**Brief**. Please reproduce all the data exactly as written and omit the pictures.

*** Opening of Collected data ***

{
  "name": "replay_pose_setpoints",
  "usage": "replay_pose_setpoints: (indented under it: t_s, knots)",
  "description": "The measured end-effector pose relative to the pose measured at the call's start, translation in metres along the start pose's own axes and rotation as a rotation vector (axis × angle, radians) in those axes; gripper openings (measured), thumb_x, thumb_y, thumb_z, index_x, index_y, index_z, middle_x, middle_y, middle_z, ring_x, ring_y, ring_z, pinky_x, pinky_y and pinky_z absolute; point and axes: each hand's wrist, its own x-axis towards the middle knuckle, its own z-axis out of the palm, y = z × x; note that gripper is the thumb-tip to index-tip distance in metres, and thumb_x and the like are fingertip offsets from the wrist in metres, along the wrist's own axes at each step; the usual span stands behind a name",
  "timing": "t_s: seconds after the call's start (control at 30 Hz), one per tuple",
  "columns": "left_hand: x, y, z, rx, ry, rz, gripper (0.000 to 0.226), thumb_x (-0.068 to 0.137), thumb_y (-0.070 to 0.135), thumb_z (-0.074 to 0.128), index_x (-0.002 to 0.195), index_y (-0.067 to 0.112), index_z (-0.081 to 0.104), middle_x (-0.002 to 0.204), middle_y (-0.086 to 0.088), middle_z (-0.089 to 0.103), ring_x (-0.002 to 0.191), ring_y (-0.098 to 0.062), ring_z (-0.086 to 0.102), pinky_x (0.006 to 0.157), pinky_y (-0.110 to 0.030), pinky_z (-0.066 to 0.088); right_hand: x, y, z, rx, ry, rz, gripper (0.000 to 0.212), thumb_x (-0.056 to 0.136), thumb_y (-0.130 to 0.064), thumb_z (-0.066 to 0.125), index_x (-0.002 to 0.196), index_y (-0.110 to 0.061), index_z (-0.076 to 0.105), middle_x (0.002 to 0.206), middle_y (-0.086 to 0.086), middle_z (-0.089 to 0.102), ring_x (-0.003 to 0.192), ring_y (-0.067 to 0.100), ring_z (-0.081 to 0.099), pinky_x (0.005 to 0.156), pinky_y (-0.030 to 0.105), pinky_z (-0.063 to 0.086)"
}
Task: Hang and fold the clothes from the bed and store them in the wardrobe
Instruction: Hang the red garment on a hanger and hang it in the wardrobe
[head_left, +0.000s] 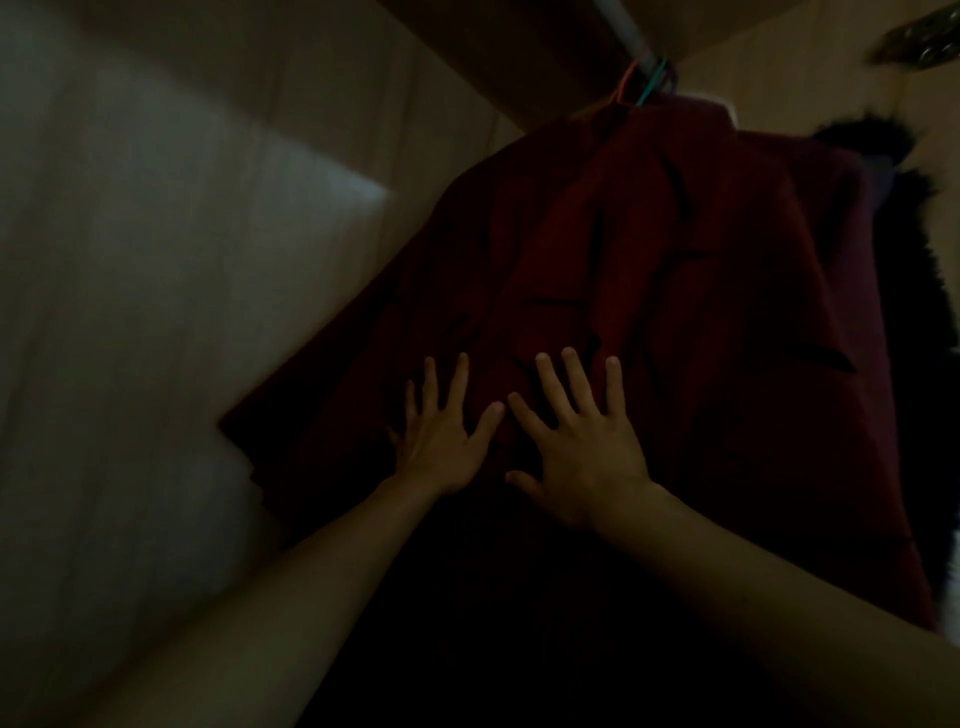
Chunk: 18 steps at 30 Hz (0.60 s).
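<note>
A dark red garment (649, 270) hangs inside the dim wardrobe from coloured hangers (636, 88) on a pale rail (621, 23) at the top. My left hand (441, 436) lies flat against the garment's lower front, fingers straight and spread. My right hand (582, 452) presses flat beside it, fingers spread too. The two hands sit side by side, thumbs almost meeting. Neither hand holds anything.
The wardrobe's pale side wall (156, 312) fills the left. A black fluffy garment (904, 171) hangs behind the red one at the right. A metal fitting (919, 44) shows at the top right corner. The view is dark and tilted.
</note>
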Motion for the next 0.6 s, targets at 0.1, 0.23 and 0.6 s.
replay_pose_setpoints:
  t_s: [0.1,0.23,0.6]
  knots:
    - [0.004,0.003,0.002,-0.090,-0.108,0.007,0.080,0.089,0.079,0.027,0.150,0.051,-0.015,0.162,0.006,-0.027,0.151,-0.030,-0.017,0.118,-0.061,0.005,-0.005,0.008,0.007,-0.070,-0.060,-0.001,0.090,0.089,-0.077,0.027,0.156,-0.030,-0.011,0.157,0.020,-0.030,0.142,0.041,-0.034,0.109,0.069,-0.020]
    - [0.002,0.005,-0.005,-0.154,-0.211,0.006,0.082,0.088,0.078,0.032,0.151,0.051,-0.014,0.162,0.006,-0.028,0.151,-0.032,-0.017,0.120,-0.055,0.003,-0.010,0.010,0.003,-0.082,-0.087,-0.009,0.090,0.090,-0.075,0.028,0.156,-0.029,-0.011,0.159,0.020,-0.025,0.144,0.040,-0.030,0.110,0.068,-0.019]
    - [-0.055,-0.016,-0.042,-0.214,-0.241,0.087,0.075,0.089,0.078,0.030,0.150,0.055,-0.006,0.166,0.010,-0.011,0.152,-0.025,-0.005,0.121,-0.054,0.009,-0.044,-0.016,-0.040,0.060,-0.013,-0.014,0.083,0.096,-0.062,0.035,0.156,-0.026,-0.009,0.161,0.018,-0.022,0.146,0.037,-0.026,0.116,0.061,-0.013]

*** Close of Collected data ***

**The answer**.
{
  "name": "replay_pose_setpoints",
  "usage": "replay_pose_setpoints: (indented under it: t_s, knots)",
  "description": "The measured end-effector pose relative to the pose measured at the call's start, translation in metres along the start pose's own axes and rotation as a rotation vector (axis × angle, radians) in those axes; gripper openings (measured), thumb_x, thumb_y, thumb_z, index_x, index_y, index_z, middle_x, middle_y, middle_z, ring_x, ring_y, ring_z, pinky_x, pinky_y and pinky_z absolute; point and axes: each hand's wrist, its own x-axis towards the middle knuckle, its own z-axis out of the palm, y = z × x; note that gripper is the thumb-tip to index-tip distance in metres, and thumb_x and the like are fingertip offsets from the wrist in metres, along the wrist's own axes at each step; the usual span stands behind a name",
  "timing": "t_s: seconds after the call's start (control at 30 Hz), one per tuple",
  "columns": "left_hand: x, y, z, rx, ry, rz, gripper (0.000 to 0.226), thumb_x (-0.068 to 0.137), thumb_y (-0.070 to 0.135), thumb_z (-0.074 to 0.128), index_x (-0.002 to 0.195), index_y (-0.067 to 0.112), index_z (-0.081 to 0.104), middle_x (-0.002 to 0.204), middle_y (-0.086 to 0.088), middle_z (-0.089 to 0.103), ring_x (-0.002 to 0.191), ring_y (-0.098 to 0.062), ring_z (-0.086 to 0.102), pinky_x (0.006 to 0.157), pinky_y (-0.110 to 0.030), pinky_z (-0.066 to 0.088); right_hand: x, y, z, rx, ry, rz, gripper (0.000 to 0.212), thumb_x (-0.056 to 0.136), thumb_y (-0.130 to 0.064), thumb_z (-0.066 to 0.125), index_x (-0.002 to 0.196), index_y (-0.110 to 0.061), index_z (-0.076 to 0.105), middle_x (0.002 to 0.206), middle_y (-0.086 to 0.086), middle_z (-0.089 to 0.102), ring_x (-0.003 to 0.192), ring_y (-0.067 to 0.100), ring_z (-0.081 to 0.099), pinky_x (0.005 to 0.156), pinky_y (-0.030 to 0.105), pinky_z (-0.063 to 0.086)"
}
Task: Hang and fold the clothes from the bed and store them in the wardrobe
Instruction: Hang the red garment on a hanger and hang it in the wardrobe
[head_left, +0.000s] 
Chunk: 18 steps at 30 Hz (0.60 s).
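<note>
A dark red garment (649, 270) hangs inside the dim wardrobe from coloured hangers (636, 88) on a pale rail (621, 23) at the top. My left hand (441, 436) lies flat against the garment's lower front, fingers straight and spread. My right hand (582, 452) presses flat beside it, fingers spread too. The two hands sit side by side, thumbs almost meeting. Neither hand holds anything.
The wardrobe's pale side wall (156, 312) fills the left. A black fluffy garment (904, 171) hangs behind the red one at the right. A metal fitting (919, 44) shows at the top right corner. The view is dark and tilted.
</note>
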Motion for the next 0.6 s, targets at 0.1, 0.23 and 0.6 s.
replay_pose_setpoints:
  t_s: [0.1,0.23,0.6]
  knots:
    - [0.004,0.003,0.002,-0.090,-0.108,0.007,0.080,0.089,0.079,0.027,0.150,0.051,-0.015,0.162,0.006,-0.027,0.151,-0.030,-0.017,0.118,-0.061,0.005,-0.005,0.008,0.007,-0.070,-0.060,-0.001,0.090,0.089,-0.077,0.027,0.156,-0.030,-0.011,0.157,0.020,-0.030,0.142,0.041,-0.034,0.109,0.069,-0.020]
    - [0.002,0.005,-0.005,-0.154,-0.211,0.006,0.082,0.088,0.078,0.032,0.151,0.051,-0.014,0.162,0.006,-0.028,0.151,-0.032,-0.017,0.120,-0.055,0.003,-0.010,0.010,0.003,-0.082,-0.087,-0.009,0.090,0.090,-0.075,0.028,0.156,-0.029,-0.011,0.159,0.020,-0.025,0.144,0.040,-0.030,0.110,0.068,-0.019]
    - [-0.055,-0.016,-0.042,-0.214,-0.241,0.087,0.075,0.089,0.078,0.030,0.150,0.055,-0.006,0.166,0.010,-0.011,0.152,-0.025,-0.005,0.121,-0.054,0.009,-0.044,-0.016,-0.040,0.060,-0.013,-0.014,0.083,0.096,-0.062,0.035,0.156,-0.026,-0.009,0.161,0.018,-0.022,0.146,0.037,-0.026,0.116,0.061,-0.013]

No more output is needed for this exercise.